Гранек потом признался, что был напуган: думал, что, невзирая на вмешательство Менделевича, моя дерзость дорого мне обойдется. Гелис не мог не доложить об инциденте вышестоящему начальству. А так как он оказался совершенно беспомощным после заступничества актера, то должен был в отместку приписать мне все политические прегрешения, за которые обычно арестовывают, хотя бы только для того, чтобы другим было неповадно. Если честно, я и сам готовился к чему-то подобному: по ночам уже прислушивался, не постучат ли в дверь. То, что на дворе стоял июнь, меня даже несколько успокаивало: эдак в тюрьме я бы не рисковал замерзнуть.
Но случилось чудо. Впрочем, предположение о чуде я с извинениями беру назад: просто началась война, пусть она и спасла меня от тюрьмы, но, кроме того, она стоила жизни двадцати миллионам мужчин, женщин и детей, а вдобавок, как стало теперь известно, привела к уничтожению шести миллионов моих единоверцев. Нет, это не чудо.
При всем том я встретил известие о начале военных действий с явным облегчением. И не я один. Слушая речь Молотова, я чувствовал мощное, совершенно неукротимое желание взреветь от радости: ура!
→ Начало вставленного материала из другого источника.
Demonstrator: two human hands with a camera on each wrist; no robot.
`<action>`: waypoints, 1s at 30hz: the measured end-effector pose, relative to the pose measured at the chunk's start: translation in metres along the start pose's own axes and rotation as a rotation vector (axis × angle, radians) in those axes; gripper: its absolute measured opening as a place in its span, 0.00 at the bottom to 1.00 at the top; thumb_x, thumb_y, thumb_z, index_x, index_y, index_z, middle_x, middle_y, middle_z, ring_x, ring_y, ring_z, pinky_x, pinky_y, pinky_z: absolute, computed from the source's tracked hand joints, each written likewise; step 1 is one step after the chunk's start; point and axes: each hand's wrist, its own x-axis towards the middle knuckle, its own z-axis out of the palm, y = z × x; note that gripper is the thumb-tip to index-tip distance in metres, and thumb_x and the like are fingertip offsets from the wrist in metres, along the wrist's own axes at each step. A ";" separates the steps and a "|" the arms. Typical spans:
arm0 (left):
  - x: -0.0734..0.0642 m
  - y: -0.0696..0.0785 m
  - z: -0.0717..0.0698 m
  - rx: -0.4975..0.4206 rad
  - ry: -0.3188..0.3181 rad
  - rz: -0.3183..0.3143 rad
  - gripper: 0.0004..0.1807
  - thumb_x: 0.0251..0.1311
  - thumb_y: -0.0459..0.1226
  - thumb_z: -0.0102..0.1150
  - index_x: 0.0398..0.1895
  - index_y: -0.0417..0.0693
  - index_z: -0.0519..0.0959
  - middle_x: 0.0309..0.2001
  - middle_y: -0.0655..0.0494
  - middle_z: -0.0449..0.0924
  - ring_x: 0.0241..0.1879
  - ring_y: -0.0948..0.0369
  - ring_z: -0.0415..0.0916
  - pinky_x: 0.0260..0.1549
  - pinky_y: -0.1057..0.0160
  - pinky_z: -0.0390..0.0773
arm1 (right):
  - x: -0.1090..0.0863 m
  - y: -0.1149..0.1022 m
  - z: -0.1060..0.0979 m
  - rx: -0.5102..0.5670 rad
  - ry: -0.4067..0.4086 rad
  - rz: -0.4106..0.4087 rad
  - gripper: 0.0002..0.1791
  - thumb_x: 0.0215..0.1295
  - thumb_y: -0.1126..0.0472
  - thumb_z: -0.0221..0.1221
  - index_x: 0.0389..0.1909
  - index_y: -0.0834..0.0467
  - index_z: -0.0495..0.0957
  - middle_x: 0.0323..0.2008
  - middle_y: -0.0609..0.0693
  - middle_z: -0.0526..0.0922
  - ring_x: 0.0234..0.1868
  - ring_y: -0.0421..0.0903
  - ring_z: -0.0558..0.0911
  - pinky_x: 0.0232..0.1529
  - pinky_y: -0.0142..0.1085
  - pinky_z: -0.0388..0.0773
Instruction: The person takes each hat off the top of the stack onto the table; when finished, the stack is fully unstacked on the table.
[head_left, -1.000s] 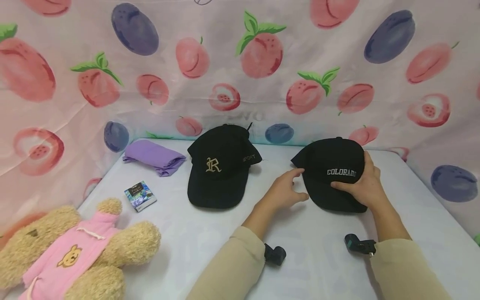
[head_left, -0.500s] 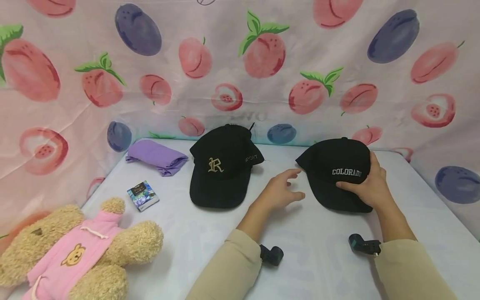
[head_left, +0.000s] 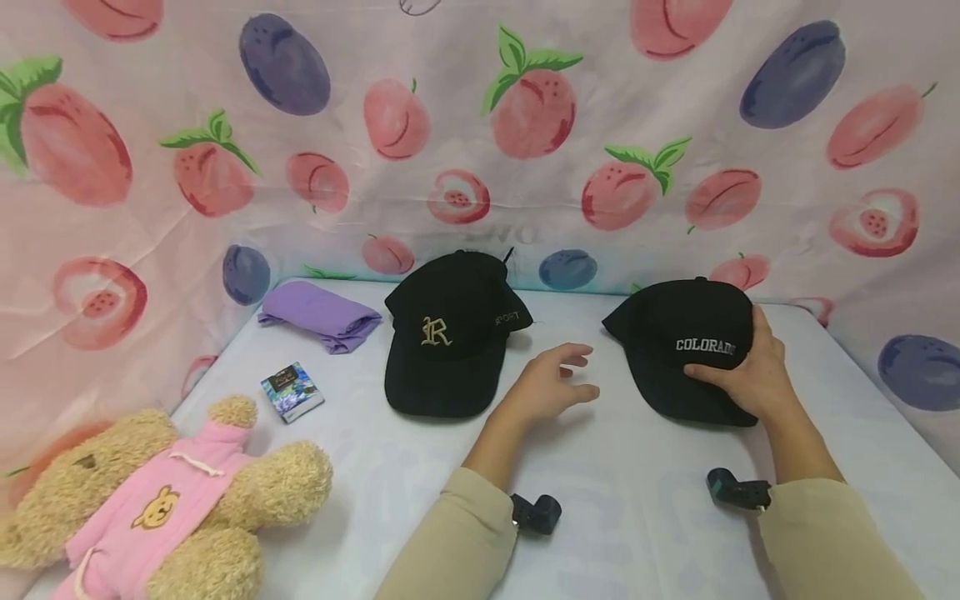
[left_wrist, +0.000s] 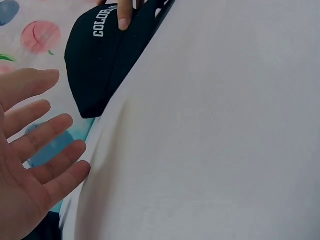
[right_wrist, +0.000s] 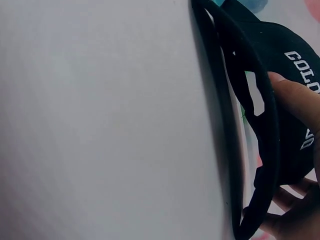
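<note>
The right hand [head_left: 753,367] grips a black baseball cap [head_left: 690,321] lettered COLORADO in white, on the right of the head view. Its thumb [right_wrist: 295,97] lies on the cap's front, above the brim, and the other fingers are at the cap's side. In the right wrist view the cap's hollow underside and rim show. Between the two caps is the left hand [head_left: 551,383], holding nothing, its fingers spread and loosely bent in the left wrist view. Nearest to it on the left is a second black cap [head_left: 450,333] with a gold R and SPORT on its side.
A folded purple cloth [head_left: 318,315] and a small blue patterned box [head_left: 292,392] are at the left of the white table [head_left: 637,500]. A teddy bear [head_left: 172,508] in pink lies at the front left. Fruit-printed fabric [head_left: 480,125] hangs behind.
The left hand has drawn back leftward from the COLORADO cap, widening the gap. The right hand and that cap have shifted slightly right. The whole view has also slid a little.
</note>
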 end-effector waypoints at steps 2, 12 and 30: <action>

Наконец мы дадим бой Гитлеру и его приспешникам! Теперь уже можно выпустить на волю свою слишком долго обуздываемую ненависть к ним ко всем.
Я выбежал из типографии и быстро зашагал в секцию. Задыхаясь, с горящими от возбуждения щеками я присоединился к коллегам, собравшимся в кружок, в центре которого стоял Менделевич. В этот час я хотел очутиться среди своих собратьев, поздравить их, плача от радости и от гордости, расцеловать, смеяться и петь с ними, выпить несколько рюмок вина, сознавая, что этот импровизированный праздник впервые объединит нас всех, хотя надолго останется и нашим последним торжеством. А будут ли другие? Увижу ли я еще когда-либо тех, кто оказался тогда в секции? Кто из нас выживет, кто падет в бою?
И вдруг посреди этого радостного сборища я внезапно застыл, горло у меня перехватило, на память пришли отец с матерью, сестры и их дети. Теперь между ними и мной пролегла кровавая фронтовая полоса, царство смерти, тысячерукой и тысячеглазой. Смерти, что не ведает поражений, даже временно не отступает, и уж точно не знает удержу.
В горле встал ком, я опустил стакан и закрыл глаза.
Вы меня обвиняли в трусости, гражданин следователь. «Евреи — трусы, — говорили вы, — они всегда устраивают так, чтобы другие сражались вместо них». Так вот, это и верно, и неверно. Неверно в том случае, когда касается евреев вообще, и верно, в частности, в моем случае.
Во время войны, гражданин следователь, во время нашей великой всенародной войны я видел столько смелых, решительных, отчаянных евреев, сколько никогда их не собиралось вместе на протяжении нашей многовековой истории. Так, я помню доктора Лебедева, под вражеским огнем перевязывавшего раны бойцов, стоя на коленях, иногда даже на одном колене (столько лежало моливших о помощи солдат, что второе колено некуда было поставить). Я знал лейтенанта Гроссмана, в одиночку уничтожившего одиннадцать танков. А еще одного мужчину… Мужчину? Скорее подростка, почти ребенка, который легко пробирался через ограждения из колючей поволоки, бросал гранаты под гусеницы танков и бронемашин, а потом дожидался, не двигаясь с места, пока они не взлетят на воздух. Они сражались смело, героически, не нанося урона ни русской, ни еврейской чести, вы уж мне поверьте. Говорю это не ради бахвальства, но, напротив, чтобы показать, что я сам — отнюдь не герой. Мою войну я вел не на фронте, как они, а в госпитале.
И на кладбище.
Какая же гадость, эта война. Сколько трупов. Но прежде всего — какой хаос.
За одну ночь, разом, все перевернулось: целая страна уже не знает, куда податься. Полная неразбериха. Больше ничего не найдешь на прежнем месте. Весь государственный аппарат разлажен. Нет слов — только крики и приказы. Вчерашние союзники стали врагами, безжалостными, кровожадными, дикими. А прежние враги, капиталисты-империалисты-колониалисты, превратились в верных союзников, примерных друзей. Вместо того чтобы расширять наши границы, мы скукожились: непобедимая Красная армия все отступала. А человек… что такое человек? Он годится только на то, чтобы убивать и подыхать.